▶ Directions:
Below are some records; retype all of them exactly.

▶ Dataset extract:
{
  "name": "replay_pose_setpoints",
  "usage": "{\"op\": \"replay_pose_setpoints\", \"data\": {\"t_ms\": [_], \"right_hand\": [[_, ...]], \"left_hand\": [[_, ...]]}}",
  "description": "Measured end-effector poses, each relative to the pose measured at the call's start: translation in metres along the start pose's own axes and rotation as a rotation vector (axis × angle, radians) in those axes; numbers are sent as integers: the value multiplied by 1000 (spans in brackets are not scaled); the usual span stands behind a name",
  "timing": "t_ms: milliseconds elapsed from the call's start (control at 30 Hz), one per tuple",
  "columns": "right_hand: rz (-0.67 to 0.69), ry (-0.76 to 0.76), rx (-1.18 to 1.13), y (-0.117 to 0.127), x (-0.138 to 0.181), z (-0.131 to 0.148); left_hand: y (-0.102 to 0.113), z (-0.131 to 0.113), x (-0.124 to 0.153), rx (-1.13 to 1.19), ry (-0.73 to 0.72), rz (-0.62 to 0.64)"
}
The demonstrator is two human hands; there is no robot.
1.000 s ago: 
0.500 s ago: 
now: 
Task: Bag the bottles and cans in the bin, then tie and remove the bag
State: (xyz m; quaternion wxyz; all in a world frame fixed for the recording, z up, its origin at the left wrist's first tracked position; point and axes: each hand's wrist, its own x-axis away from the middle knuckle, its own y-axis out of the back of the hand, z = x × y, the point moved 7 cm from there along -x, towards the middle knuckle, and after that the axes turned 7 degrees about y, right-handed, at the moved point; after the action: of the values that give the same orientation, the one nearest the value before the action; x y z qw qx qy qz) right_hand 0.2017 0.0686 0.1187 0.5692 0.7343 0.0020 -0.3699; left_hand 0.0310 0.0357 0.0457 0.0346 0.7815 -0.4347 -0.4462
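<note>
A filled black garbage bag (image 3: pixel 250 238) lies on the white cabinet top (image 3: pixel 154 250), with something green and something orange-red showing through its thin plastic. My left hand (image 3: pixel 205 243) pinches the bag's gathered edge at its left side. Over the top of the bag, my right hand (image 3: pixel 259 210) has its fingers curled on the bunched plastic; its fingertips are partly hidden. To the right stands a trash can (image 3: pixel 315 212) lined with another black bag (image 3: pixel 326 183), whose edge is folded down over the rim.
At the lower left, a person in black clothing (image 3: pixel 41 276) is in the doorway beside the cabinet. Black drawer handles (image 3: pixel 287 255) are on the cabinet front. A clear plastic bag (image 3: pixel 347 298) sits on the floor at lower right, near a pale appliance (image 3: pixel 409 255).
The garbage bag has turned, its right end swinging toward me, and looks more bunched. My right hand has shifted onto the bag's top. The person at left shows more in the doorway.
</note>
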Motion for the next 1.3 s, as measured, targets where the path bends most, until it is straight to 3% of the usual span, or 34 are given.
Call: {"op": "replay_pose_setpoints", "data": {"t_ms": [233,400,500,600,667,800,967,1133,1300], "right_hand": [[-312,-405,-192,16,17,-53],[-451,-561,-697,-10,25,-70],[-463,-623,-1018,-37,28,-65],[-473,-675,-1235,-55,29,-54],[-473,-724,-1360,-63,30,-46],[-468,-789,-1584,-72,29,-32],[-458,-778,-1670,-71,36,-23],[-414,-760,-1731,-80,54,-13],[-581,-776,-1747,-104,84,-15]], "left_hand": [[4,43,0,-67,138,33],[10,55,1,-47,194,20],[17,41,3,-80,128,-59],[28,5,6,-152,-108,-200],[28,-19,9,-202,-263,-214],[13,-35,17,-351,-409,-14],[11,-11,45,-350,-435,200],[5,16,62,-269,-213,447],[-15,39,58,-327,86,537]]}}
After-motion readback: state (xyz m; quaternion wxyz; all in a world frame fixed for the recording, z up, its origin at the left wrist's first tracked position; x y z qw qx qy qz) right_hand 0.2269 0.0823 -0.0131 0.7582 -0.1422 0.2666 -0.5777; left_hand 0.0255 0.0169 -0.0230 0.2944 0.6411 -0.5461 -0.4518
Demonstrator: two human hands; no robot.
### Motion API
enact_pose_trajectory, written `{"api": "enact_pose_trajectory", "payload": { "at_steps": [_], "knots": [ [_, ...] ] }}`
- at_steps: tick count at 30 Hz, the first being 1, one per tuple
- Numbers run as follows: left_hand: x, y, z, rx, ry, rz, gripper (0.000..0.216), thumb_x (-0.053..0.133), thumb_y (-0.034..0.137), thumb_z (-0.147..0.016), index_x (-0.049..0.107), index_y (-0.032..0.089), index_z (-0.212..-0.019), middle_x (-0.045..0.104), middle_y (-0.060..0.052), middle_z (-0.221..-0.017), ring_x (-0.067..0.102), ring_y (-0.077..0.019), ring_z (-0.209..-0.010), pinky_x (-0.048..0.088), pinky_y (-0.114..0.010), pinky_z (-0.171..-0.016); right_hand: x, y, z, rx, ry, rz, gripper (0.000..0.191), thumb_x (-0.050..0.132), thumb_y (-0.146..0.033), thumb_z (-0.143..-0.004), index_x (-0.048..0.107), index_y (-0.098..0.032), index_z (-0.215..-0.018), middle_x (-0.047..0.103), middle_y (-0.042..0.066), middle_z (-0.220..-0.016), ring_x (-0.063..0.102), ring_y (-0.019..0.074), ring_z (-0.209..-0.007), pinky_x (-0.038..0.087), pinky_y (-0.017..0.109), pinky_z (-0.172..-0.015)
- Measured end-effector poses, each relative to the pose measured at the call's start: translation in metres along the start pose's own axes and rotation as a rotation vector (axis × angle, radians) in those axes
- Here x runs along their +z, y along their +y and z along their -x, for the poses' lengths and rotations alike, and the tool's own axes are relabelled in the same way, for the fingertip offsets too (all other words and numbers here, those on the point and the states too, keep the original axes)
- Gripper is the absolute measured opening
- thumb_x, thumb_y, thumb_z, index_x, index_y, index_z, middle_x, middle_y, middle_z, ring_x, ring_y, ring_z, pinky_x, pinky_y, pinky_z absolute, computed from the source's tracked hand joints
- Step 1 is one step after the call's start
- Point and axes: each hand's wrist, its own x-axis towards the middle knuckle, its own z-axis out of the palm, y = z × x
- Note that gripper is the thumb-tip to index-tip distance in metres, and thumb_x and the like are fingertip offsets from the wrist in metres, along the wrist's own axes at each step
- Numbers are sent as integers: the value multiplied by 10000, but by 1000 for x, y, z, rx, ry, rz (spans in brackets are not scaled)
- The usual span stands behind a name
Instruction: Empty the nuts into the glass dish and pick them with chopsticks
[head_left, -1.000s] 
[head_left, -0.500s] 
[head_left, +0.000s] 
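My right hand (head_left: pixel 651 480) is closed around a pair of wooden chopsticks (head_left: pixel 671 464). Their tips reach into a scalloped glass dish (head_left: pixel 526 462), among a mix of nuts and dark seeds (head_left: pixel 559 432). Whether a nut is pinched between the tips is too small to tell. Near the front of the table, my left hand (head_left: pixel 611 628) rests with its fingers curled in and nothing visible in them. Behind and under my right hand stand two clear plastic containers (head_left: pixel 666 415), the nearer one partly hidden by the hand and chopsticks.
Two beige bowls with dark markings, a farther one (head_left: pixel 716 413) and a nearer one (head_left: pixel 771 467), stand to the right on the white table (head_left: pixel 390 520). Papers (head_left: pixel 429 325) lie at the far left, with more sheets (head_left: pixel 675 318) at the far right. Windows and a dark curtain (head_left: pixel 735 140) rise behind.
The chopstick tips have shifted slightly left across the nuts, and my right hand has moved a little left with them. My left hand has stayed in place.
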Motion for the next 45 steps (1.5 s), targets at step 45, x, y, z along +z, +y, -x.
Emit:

▶ Written answer:
{
  "name": "replay_pose_setpoints",
  "usage": "{\"op\": \"replay_pose_setpoints\", \"data\": {\"t_ms\": [_], \"right_hand\": [[_, ...]], \"left_hand\": [[_, ...]]}}",
  "description": "Measured end-effector poses, each relative to the pose measured at the call's start: translation in metres along the start pose's own axes and rotation as a rotation vector (axis × angle, radians) in those axes; numbers are sent as integers: the value multiplied by 1000 (spans in brackets are not scaled); the usual span stands behind a name",
  "timing": "t_ms: milliseconds elapsed from the call's start (control at 30 Hz), one per tuple",
  "columns": "right_hand: rz (-0.67 to 0.69), ry (-0.76 to 0.76), rx (-1.18 to 1.13), y (-0.117 to 0.127), x (-0.138 to 0.181), z (-0.131 to 0.148); left_hand: y (-0.102 to 0.113), z (-0.131 to 0.113), x (-0.124 to 0.153), rx (-1.13 to 1.19), ry (-0.73 to 0.72), rz (-0.62 to 0.64)"
}
The demonstrator is two human hands; there is no robot.
1.000 s ago: 
0.500 s ago: 
now: 
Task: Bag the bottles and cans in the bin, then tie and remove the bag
State: (xyz m; quaternion wxyz; all in a world frame fixed for the recording, z up, its origin at the left wrist's first tracked position; point and axes: each hand's wrist, its own x-axis away from the middle knuckle, its own y-axis out of the back of the hand, z = x × y, the point moved 7 cm from there along -x, towards the middle knuckle, and after that the axes turned 7 degrees about y, right-handed, at the moved point; after the action: of the values that give the same orientation, the one nearest the value before the action; x y z qw qx qy qz) right_hand 0.2017 0.0686 0.1187 0.5692 0.7343 0.0020 -0.3699; left_hand 0.0310 0.0357 0.0457 0.0346 0.7815 -0.4347 -0.4462
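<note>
A filled black garbage bag (image 3: pixel 250 238) lies on the white cabinet top (image 3: pixel 154 250), with something green and something orange-red showing through its thin plastic. My left hand (image 3: pixel 205 243) pinches the bag's gathered edge at its left side. Over the top of the bag, my right hand (image 3: pixel 259 210) has its fingers curled on the bunched plastic; its fingertips are partly hidden. To the right stands a trash can (image 3: pixel 315 212) lined with another black bag (image 3: pixel 326 183), whose edge is folded down over the rim.
At the lower left, a person in black clothing (image 3: pixel 41 276) is in the doorway beside the cabinet. Black drawer handles (image 3: pixel 287 255) are on the cabinet front. A clear plastic bag (image 3: pixel 347 298) sits on the floor at lower right, near a pale appliance (image 3: pixel 409 255).
The garbage bag has turned, its right end swinging toward me, and looks more bunched. My right hand has shifted onto the bag's top. The person at left shows more in the doorway.
</note>
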Motion for the next 1.3 s, as measured, targets where the path bends most, until it is straight to 3% of the usual span, or 34 are given.
Call: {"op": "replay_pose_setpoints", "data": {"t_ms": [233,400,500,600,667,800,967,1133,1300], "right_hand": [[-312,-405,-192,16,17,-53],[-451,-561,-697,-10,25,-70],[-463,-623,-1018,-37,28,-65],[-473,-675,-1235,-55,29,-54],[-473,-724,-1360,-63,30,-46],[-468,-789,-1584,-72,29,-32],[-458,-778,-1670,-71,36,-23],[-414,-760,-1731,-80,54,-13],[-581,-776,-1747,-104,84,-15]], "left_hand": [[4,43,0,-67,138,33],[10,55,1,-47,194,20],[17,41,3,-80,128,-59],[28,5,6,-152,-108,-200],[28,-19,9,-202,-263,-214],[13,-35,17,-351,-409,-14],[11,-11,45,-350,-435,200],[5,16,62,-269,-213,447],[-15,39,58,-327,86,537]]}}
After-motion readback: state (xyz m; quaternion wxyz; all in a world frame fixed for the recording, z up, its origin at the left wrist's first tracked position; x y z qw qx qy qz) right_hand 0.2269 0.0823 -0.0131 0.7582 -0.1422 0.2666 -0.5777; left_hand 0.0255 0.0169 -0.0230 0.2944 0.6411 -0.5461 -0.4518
Demonstrator: two human hands; no robot.
### Motion API
enact_pose_trajectory, written `{"api": "enact_pose_trajectory", "payload": { "at_steps": [_], "knots": [ [_, ...] ] }}`
- at_steps: tick count at 30 Hz, the first being 1, one per tuple
- Numbers run as follows: left_hand: x, y, z, rx, ry, rz, gripper (0.000..0.216), thumb_x (-0.053..0.133), thumb_y (-0.034..0.137), thumb_z (-0.147..0.016), index_x (-0.049..0.107), index_y (-0.032..0.089), index_z (-0.212..-0.019), middle_x (-0.045..0.104), middle_y (-0.060..0.052), middle_z (-0.221..-0.017), ring_x (-0.067..0.102), ring_y (-0.077..0.019), ring_z (-0.209..-0.010), pinky_x (-0.048..0.088), pinky_y (-0.114..0.010), pinky_z (-0.171..-0.016); right_hand: x, y, z, rx, ry, rz, gripper (0.000..0.191), thumb_x (-0.050..0.132), thumb_y (-0.146..0.033), thumb_z (-0.143..-0.004), index_x (-0.048..0.107), index_y (-0.098..0.032), index_z (-0.215..-0.018), middle_x (-0.047..0.103), middle_y (-0.042..0.066), middle_z (-0.220..-0.016), ring_x (-0.063..0.102), ring_y (-0.019..0.074), ring_z (-0.209..-0.007), pinky_x (-0.038..0.087), pinky_y (-0.017..0.109), pinky_z (-0.172..-0.015)
- Measured end-effector poses, each relative to the pose measured at the call's start: translation in metres along the start pose's own axes and rotation as a rotation vector (axis × angle, radians) in those axes
- Here x runs along their +z, y along their +y and z along their -x, for the poses' lengths and rotations alike, and the tool's own axes are relabelled in the same way, for the fingertip offsets too (all other words and numbers here, those on the point and the states too, keep the original axes)
- Gripper is the absolute measured opening
- thumb_x, thumb_y, thumb_z, index_x, index_y, index_z, middle_x, middle_y, middle_z, ring_x, ring_y, ring_z, pinky_x, pinky_y, pinky_z absolute, computed from the source's tracked hand joints
- Step 1 is one step after the call's start
- Point and axes: each hand's wrist, its own x-axis towards the middle knuckle, its own z-axis out of the palm, y = z × x
- Note that gripper is the thumb-tip to index-tip distance in metres, and thumb_x and the like are fingertip offsets from the wrist in metres, along the wrist's own axes at each step
- Numbers are sent as integers: the value multiplied by 10000, but by 1000 for x, y, z, rx, ry, rz (spans in brackets are not scaled)
- The usual span stands behind a name
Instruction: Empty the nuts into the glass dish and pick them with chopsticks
[head_left, -1.000s] 
[head_left, -0.500s] 
[head_left, +0.000s] 
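My right hand (head_left: pixel 651 480) is closed around a pair of wooden chopsticks (head_left: pixel 671 464). Their tips reach into a scalloped glass dish (head_left: pixel 526 462), among a mix of nuts and dark seeds (head_left: pixel 559 432). Whether a nut is pinched between the tips is too small to tell. Near the front of the table, my left hand (head_left: pixel 611 628) rests with its fingers curled in and nothing visible in them. Behind and under my right hand stand two clear plastic containers (head_left: pixel 666 415), the nearer one partly hidden by the hand and chopsticks.
Two beige bowls with dark markings, a farther one (head_left: pixel 716 413) and a nearer one (head_left: pixel 771 467), stand to the right on the white table (head_left: pixel 390 520). Papers (head_left: pixel 429 325) lie at the far left, with more sheets (head_left: pixel 675 318) at the far right. Windows and a dark curtain (head_left: pixel 735 140) rise behind.
The chopstick tips have shifted slightly left across the nuts, and my right hand has moved a little left with them. My left hand has stayed in place.
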Motion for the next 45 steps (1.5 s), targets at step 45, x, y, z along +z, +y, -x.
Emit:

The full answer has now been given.